When are websites going to recognize that harassing and annoying their visitors is not a good strategy for obtaining interest and goodwill? It’s lazy and it’s counter-productive. And it’s obnoxious and detestable. So I hope they will wake the hell up and stop it. Remember: you catch more flies with honey than with vinegar. And you lose friends when you nag them to death and try to force them to do things against their will.

What they ought to do, if they want us to do the survey, is advertise it in a banner ad across the top and say they would like our input if we would be interested in having our voices heard: that way it would feel like an invitation and make us feel important, rather than being a bothersome nagging experience that rubs us the wrong way. It’s similar to previews on DVDs/BluRays: some discs lock viewers into watching all of the previews at the beginning, before even allowing us to get to the menu.
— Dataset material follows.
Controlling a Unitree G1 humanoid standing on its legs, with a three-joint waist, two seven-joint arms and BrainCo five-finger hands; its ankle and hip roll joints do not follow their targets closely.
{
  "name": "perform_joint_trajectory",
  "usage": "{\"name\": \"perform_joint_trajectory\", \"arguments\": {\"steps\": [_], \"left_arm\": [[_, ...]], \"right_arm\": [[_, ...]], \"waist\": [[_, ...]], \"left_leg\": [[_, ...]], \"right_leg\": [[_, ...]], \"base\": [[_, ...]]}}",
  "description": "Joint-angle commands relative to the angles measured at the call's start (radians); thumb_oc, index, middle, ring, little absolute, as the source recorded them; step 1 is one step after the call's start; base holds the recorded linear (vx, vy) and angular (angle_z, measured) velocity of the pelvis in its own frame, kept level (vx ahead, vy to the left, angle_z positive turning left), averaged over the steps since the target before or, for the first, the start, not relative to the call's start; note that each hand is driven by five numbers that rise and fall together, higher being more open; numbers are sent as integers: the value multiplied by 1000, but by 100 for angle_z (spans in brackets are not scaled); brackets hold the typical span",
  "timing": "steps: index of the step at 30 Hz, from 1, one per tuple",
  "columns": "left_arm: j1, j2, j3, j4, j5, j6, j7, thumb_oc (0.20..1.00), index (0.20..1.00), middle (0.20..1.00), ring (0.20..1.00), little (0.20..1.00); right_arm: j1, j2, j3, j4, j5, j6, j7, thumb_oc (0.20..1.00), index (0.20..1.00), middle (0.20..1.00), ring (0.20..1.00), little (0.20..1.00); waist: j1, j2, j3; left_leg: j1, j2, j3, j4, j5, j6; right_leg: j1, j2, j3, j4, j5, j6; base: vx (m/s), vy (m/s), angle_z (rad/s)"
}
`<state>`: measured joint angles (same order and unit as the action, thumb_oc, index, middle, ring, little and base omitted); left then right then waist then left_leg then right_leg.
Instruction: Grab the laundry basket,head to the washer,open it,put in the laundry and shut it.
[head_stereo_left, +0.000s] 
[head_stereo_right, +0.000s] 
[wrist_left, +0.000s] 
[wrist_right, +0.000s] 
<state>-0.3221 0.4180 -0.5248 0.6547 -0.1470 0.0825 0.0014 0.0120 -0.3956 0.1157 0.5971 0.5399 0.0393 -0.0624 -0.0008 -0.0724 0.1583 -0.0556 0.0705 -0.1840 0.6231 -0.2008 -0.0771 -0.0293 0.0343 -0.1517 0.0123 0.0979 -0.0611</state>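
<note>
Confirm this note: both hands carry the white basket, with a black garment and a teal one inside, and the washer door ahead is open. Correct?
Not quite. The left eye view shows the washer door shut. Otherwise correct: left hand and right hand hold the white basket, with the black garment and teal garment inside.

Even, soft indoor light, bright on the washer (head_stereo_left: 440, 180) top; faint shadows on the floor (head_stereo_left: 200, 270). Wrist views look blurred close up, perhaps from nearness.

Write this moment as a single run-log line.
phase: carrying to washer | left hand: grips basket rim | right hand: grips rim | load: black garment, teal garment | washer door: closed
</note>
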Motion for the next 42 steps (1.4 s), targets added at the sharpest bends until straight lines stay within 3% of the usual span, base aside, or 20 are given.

Well, everyone I know hates that, and imagine if you bought the disc, and you had to watch all of the previews every single time: it would feel like torture! But, on the other hand, if you offer the previews as a special feature, people want to watch them, and it feels like a gift. See the difference? Presentation has everything to do with making something seem desirable, and with the wrong presentation, even something desirable can seem like an imposition, or worse, an affront, or an attack.